Macron’s move to raise wages appeared to go against advice from Labor Minister Muriel Penicaud, who on Sunday told the Associated Press, “there will be no boost for the Smic (minimum wage),” because “it destroys jobs.”
Cigainero reported that French television station BFM TV, showed yellow vests protesters watching the most anticipated speech of Macron’s presidency huddled around small television sets in makeshift encampments.
One of them, Alain Bouché, acknowledged the president had made concessions but told the network yellow vest members will decide if Marcon’s emergency measures will be enough to stop the demonstrations.
“If they’re proposing it now, the government could have done it weeks ago,” Bouché said. “So why did they wait until there was conflict and violence?”
Although he admitted he is partly to blame for the protests, the president condemned the violence seen at yellow vest demonstrations.
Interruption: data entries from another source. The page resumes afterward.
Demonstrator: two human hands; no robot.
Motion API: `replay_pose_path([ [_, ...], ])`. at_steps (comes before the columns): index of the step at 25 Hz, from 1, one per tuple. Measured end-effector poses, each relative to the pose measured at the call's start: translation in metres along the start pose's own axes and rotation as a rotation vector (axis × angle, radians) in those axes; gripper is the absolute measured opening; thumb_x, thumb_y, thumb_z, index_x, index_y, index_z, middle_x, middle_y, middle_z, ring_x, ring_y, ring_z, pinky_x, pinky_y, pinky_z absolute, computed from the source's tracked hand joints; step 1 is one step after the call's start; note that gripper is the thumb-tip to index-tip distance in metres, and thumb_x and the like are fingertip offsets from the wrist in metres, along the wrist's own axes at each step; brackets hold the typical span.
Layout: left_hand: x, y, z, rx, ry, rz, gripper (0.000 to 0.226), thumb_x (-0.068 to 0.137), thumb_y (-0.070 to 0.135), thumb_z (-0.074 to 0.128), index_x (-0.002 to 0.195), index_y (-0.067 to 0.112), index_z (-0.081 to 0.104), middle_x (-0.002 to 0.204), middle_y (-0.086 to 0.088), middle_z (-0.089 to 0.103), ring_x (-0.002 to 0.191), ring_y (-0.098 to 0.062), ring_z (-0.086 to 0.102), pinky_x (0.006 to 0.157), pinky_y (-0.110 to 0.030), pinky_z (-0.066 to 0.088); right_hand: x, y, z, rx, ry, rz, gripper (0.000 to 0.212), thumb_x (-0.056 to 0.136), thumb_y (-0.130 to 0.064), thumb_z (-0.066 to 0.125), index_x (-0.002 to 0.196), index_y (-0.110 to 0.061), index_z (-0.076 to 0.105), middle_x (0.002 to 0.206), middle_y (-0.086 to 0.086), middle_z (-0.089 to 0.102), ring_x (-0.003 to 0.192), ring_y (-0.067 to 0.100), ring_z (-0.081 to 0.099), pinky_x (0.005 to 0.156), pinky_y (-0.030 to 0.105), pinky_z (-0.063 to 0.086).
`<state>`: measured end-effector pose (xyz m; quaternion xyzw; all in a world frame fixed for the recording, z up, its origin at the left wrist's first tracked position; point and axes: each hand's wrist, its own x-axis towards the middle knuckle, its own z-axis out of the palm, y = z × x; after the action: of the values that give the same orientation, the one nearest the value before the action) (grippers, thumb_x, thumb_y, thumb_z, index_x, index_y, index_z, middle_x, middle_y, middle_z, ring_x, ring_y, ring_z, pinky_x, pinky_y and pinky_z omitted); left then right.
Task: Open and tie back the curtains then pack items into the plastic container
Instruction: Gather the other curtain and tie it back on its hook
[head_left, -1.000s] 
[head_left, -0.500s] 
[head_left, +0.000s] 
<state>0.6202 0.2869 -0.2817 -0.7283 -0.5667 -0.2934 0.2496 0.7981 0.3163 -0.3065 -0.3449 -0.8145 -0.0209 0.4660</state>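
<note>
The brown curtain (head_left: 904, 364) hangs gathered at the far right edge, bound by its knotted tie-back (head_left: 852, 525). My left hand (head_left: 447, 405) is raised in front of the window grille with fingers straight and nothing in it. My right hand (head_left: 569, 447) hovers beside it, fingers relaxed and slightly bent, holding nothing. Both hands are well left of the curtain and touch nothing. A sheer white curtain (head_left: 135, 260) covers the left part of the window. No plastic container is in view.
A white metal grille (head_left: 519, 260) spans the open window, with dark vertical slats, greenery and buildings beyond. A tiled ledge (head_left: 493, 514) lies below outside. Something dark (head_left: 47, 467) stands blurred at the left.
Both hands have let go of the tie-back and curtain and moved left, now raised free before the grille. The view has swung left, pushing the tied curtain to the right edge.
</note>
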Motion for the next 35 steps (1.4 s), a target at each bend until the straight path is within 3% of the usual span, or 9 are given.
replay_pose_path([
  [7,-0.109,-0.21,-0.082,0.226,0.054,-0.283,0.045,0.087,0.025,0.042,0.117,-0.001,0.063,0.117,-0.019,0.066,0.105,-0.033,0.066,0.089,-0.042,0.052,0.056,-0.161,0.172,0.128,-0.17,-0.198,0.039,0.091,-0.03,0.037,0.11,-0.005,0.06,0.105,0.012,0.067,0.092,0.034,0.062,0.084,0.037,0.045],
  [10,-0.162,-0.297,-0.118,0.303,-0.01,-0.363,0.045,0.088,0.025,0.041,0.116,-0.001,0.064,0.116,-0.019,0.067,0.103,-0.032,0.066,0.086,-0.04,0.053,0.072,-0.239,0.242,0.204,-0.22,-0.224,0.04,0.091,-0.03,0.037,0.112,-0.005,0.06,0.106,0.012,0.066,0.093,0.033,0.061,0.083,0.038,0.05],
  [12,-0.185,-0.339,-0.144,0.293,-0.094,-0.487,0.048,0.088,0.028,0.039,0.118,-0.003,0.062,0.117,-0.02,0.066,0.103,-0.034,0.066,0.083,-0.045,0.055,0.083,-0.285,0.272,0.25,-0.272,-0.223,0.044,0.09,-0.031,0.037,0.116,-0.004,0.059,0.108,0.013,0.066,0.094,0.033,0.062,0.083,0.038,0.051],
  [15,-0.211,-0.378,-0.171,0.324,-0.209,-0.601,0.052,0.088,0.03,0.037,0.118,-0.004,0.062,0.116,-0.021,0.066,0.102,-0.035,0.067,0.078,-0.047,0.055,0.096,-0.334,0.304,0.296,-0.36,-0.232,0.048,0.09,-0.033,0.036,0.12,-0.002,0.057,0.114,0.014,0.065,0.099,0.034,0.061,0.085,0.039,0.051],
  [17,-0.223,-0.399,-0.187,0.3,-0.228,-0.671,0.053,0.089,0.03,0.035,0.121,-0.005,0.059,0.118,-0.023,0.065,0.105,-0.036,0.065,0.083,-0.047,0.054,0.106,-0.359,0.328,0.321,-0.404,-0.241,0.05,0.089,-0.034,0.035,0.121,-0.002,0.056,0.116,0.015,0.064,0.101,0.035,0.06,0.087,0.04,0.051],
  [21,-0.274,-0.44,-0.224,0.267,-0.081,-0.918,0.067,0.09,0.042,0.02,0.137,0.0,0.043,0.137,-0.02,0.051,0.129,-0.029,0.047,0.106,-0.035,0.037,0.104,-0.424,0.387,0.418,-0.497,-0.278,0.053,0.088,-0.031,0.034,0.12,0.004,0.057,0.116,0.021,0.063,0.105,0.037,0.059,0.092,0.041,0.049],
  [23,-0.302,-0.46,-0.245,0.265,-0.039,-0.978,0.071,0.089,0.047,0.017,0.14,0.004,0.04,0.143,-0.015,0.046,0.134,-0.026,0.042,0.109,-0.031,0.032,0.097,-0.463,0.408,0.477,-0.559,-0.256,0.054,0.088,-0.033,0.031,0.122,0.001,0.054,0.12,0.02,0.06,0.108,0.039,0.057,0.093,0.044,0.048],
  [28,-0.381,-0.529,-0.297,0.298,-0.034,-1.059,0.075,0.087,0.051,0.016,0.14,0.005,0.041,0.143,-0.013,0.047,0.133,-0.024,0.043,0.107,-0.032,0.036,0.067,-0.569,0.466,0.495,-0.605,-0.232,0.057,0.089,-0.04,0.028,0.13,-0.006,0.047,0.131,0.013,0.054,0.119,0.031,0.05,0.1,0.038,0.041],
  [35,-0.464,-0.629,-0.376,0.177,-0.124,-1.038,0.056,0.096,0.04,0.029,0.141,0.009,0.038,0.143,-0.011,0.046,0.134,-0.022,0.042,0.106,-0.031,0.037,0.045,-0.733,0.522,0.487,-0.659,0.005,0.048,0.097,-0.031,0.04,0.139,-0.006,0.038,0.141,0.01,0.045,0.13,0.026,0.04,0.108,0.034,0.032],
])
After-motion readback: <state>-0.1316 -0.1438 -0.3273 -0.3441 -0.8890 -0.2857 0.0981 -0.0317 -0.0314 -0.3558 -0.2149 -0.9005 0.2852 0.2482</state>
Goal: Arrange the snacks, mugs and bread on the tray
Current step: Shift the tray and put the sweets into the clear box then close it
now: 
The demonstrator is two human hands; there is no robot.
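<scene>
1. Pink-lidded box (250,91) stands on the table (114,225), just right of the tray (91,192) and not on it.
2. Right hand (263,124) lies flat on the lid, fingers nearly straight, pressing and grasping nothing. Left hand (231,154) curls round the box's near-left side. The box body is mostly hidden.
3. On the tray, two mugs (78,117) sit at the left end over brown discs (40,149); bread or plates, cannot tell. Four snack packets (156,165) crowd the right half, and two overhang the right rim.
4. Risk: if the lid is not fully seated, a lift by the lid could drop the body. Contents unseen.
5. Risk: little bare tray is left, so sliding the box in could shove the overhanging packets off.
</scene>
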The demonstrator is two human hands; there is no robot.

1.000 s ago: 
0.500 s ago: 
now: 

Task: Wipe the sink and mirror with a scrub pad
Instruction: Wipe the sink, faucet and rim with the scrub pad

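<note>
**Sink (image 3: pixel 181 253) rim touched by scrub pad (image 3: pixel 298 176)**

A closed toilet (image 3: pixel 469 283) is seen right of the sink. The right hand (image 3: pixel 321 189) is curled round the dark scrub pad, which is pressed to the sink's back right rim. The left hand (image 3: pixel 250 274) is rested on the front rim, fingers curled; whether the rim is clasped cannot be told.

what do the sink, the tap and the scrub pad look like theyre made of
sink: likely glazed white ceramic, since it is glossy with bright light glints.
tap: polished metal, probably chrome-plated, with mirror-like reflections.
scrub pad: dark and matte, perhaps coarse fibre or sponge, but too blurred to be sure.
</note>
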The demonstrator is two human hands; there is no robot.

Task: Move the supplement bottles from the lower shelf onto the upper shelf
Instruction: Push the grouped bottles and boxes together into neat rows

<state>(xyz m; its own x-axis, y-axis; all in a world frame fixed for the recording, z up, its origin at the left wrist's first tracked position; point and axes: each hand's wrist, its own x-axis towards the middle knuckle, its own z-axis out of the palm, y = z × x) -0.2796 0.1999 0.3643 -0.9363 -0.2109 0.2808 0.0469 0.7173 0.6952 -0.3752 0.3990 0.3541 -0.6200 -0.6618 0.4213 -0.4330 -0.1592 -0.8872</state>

He said calm and order must reign.
“No anger justifies attacking a police officer, a gendarme, or damaging a shop or public building. When violence is unleashed, freedom ends,” Macron said.
He ended the brief speech by saying he would meet mayors region by region to chart a new program.
Then he addressed an issue that has not come up on the long list of demands by the yellow vests: He said his government would take measures to control immigration in what appears to be an attempt to prevent the narrative from being hijacked by the far right.